1) The time traveler hears music from a different time period from the period in which he is traveling. E.g., a time traveler lands in 1971 and the radio is playing oldies from the 1950s.
2) The time traveler goes back 500 years and quickly realizes that the English spoken back then was impossible to understand without a degree in Middle English.
3) The time traveler goes into the future and you know what, it's not some dark dystopia where everyone is hunting the poor for food. Life is actually a lot better for most people than it is today, just like life today is a lot better for most people than it was 100 years ago.
4) The time traveler meets his great, great grandfather, and the man does not look like an exact replica of himself with a mustache and muttonchops, because that would be stupid.
5) The time traveler goes back to Victorian times, and gets all excited to score some fine old timey chicks, then realizes that the standard of beauty is completely different back then and he'll have to turn gay instead.

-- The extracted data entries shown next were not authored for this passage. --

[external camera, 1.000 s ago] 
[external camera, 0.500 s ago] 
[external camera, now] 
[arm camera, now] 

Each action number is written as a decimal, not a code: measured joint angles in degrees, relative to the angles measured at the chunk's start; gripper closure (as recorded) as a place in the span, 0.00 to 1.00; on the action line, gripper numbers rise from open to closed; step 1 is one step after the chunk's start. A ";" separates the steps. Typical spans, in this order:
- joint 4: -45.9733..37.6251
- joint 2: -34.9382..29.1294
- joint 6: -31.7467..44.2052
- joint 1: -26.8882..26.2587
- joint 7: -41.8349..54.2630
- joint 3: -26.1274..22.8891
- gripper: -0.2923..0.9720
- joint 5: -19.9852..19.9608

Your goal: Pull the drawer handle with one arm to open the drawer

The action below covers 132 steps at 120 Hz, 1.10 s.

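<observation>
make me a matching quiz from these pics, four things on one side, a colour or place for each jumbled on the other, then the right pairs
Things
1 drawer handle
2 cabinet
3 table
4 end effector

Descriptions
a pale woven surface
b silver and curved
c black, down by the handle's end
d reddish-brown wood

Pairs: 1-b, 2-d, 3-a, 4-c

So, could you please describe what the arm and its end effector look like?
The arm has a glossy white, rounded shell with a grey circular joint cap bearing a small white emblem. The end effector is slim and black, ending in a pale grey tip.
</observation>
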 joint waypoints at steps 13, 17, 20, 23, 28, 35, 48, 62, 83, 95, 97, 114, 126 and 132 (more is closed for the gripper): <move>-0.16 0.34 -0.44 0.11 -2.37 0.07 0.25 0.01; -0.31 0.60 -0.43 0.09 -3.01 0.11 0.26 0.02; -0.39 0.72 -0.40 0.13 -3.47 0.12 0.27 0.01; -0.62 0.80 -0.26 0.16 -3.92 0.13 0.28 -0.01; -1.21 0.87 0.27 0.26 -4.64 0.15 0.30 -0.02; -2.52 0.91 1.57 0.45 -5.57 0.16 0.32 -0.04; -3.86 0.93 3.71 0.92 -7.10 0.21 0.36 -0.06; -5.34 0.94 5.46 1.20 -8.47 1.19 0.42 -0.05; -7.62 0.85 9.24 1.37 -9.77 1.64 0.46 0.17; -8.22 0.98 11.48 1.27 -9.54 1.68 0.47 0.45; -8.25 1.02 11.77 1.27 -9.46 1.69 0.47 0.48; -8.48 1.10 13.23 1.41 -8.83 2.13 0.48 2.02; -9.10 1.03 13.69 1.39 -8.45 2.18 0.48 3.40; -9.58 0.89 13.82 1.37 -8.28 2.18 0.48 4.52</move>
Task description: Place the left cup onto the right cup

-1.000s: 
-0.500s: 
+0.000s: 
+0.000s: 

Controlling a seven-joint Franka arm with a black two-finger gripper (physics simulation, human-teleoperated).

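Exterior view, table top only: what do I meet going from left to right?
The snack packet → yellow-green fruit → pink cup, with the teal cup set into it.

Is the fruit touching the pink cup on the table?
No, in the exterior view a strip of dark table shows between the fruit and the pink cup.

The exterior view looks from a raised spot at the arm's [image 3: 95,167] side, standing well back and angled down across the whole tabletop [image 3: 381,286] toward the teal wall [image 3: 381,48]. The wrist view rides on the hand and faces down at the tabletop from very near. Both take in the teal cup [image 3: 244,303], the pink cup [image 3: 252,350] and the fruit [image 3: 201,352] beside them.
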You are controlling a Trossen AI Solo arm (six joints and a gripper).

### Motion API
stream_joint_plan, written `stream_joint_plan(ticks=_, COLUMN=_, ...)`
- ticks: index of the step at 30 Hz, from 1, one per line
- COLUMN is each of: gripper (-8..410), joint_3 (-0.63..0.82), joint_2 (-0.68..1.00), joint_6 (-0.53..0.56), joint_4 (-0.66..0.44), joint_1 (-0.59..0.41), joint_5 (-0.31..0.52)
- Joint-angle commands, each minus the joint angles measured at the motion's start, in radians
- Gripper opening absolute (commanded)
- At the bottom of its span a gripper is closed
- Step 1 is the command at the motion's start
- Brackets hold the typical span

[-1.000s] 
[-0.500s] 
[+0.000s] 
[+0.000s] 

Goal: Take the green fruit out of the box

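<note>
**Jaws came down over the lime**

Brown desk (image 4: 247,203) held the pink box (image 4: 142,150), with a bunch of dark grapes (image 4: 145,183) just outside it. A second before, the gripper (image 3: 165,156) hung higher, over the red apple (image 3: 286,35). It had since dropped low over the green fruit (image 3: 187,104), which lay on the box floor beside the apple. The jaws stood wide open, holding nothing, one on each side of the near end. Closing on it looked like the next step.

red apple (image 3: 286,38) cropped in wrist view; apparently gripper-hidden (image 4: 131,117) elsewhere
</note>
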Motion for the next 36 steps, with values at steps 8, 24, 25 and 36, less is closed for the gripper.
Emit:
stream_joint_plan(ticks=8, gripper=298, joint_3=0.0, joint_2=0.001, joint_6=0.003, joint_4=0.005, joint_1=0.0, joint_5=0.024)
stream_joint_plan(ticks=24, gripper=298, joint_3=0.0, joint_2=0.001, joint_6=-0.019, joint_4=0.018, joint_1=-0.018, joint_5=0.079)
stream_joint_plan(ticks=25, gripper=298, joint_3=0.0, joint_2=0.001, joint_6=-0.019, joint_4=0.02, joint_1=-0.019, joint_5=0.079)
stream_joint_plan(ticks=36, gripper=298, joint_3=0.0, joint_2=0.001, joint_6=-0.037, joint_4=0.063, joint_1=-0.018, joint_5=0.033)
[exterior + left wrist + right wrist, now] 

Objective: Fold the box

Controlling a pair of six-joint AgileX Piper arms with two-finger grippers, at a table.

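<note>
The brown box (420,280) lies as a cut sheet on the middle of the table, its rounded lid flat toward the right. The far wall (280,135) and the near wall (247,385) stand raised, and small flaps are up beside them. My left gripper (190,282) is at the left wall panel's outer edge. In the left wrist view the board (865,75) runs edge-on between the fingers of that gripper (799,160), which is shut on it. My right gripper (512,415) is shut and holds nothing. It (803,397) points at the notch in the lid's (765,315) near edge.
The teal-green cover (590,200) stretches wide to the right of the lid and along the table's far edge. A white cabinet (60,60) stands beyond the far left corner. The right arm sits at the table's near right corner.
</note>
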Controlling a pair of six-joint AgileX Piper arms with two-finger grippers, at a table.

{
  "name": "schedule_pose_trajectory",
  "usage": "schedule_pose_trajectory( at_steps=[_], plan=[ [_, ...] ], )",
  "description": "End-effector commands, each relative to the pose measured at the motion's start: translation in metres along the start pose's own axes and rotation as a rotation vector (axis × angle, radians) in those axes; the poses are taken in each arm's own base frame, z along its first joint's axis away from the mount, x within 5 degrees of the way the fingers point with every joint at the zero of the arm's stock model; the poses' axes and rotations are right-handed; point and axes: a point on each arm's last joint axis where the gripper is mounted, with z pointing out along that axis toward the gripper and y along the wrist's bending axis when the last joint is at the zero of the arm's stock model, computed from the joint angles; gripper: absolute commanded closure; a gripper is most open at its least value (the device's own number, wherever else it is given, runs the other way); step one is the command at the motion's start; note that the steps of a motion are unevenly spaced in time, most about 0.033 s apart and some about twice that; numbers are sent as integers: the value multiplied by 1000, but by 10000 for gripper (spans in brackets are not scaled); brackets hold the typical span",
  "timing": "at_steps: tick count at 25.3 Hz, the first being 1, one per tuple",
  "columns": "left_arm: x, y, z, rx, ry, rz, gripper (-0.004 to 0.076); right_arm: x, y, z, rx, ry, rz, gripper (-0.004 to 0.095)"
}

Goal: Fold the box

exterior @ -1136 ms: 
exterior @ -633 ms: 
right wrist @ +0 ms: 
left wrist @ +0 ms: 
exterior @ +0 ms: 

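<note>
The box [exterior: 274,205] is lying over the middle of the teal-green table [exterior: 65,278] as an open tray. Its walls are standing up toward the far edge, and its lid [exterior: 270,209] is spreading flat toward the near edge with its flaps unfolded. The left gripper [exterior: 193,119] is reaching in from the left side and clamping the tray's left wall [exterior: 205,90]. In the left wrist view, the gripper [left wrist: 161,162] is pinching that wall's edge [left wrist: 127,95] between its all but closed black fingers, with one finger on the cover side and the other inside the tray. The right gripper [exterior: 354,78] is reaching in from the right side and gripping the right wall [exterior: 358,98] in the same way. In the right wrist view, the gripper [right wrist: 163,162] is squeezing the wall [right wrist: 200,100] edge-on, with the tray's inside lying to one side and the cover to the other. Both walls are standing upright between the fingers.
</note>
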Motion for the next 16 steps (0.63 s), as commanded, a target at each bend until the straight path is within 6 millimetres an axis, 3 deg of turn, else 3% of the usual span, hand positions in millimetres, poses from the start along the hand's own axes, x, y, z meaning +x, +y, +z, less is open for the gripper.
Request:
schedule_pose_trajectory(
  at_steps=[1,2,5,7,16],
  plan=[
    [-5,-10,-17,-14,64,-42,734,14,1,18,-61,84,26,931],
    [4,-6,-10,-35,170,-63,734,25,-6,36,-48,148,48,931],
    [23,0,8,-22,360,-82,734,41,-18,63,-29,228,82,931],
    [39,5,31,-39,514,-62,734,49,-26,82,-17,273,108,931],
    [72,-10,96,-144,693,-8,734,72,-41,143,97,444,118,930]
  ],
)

6) The time traveler gets all excited at the idea that his six dollars that he brought with him should be enough to buy a house back in 1860, until he realizes that no one will accept weird bank notes and if he doesn't stop trying to exchange them people will think he's a witch and burn him at the stake.
7) The time traveler goes back to 1920 to kill a young Hitler, but realizes Hitler knew ju-jitsu and this was left out of the history books because it really didn't fit with the flow of WWII.
8) The time traveler correctly accounted for the placement of the earth at the exact time of his arrival in his time travel, but did not account for a small bird flying in that exact spot so when he arrives he has half a bird stuck to his head and that becomes far more interesting than his ability to travel through time.